Start of Supplied data

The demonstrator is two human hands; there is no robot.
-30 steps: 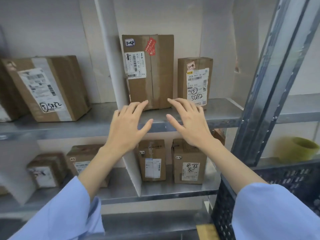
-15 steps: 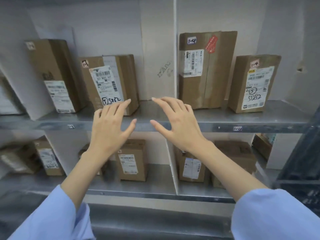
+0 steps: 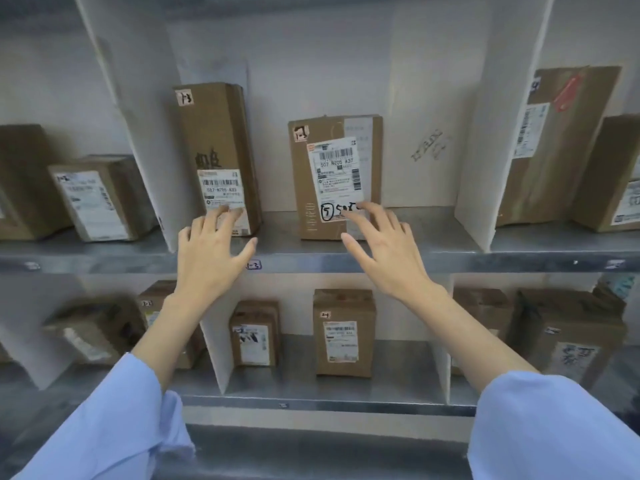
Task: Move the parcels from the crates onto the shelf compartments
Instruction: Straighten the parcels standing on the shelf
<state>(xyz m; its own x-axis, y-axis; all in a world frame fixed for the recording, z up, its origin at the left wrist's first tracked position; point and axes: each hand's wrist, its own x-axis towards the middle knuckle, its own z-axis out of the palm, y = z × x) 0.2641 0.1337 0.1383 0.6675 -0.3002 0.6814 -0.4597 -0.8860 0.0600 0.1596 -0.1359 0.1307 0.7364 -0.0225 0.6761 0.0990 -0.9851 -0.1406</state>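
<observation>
The fingers (image 3: pixel 221 220) of the left hand (image 3: pixel 207 261) are spread and nothing is gripped; their tips are seen in front of the lower label of the tall parcel (image 3: pixel 216 157), though contact cannot be judged. The fingers (image 3: pixel 374 216) of the right hand (image 3: pixel 391 258) are likewise spread and empty, their tips overlapping the lower right corner of the label on the wider parcel (image 3: pixel 334 178), which bears a handwritten circled 5. Both parcels are stood upright in the same compartment of the upper shelf (image 3: pixel 415 258), apart from each other, the tall one to the left and the wider one to the right. This compartment is bounded by a white divider (image 3: pixel 138 133) on the left and another white divider (image 3: pixel 485 150) on the right. A small tag reading 1-3 (image 3: pixel 253 265) is fixed to the shelf edge between the two hands. Further parcels are stood in the neighbouring compartments and on the lower shelf (image 3: pixel 311 393). Light blue sleeves (image 3: pixel 554 427) are seen on both forearms at the bottom of the view.
</observation>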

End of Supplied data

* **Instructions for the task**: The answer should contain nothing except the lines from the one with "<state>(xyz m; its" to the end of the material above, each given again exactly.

* **Finished exercise**:
<state>(xyz m; its own x-axis, y-axis; all in a world frame fixed for the recording, z up, its origin at the left wrist's first tracked position; point and axes: each hand's wrist, its own x-axis towards the middle knuckle, its own z-axis out of the palm, y = z × x) 0.2641 0.1337 0.1383 0.6675 -0.3002 0.6814 -0.4597 -0.8860 0.0600 0.1596 -0.1359 0.1307 0.7364 -0.0225 0.6761 0.0990 -0.9851 -0.1406</state>
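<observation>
The fingers (image 3: pixel 221 220) of the left hand (image 3: pixel 207 261) are spread and nothing is gripped; their tips are seen in front of the lower label of the tall parcel (image 3: pixel 216 157), though contact cannot be judged. The fingers (image 3: pixel 374 216) of the right hand (image 3: pixel 391 258) are likewise spread and empty, their tips overlapping the lower right corner of the label on the wider parcel (image 3: pixel 334 178), which bears a handwritten circled 5. Both parcels are stood upright in the same compartment of the upper shelf (image 3: pixel 415 258), apart from each other, the tall one to the left and the wider one to the right. This compartment is bounded by a white divider (image 3: pixel 138 133) on the left and another white divider (image 3: pixel 485 150) on the right. A small tag reading 1-3 (image 3: pixel 253 265) is fixed to the shelf edge between the two hands. Further parcels are stood in the neighbouring compartments and on the lower shelf (image 3: pixel 311 393). Light blue sleeves (image 3: pixel 554 427) are seen on both forearms at the bottom of the view.
</observation>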

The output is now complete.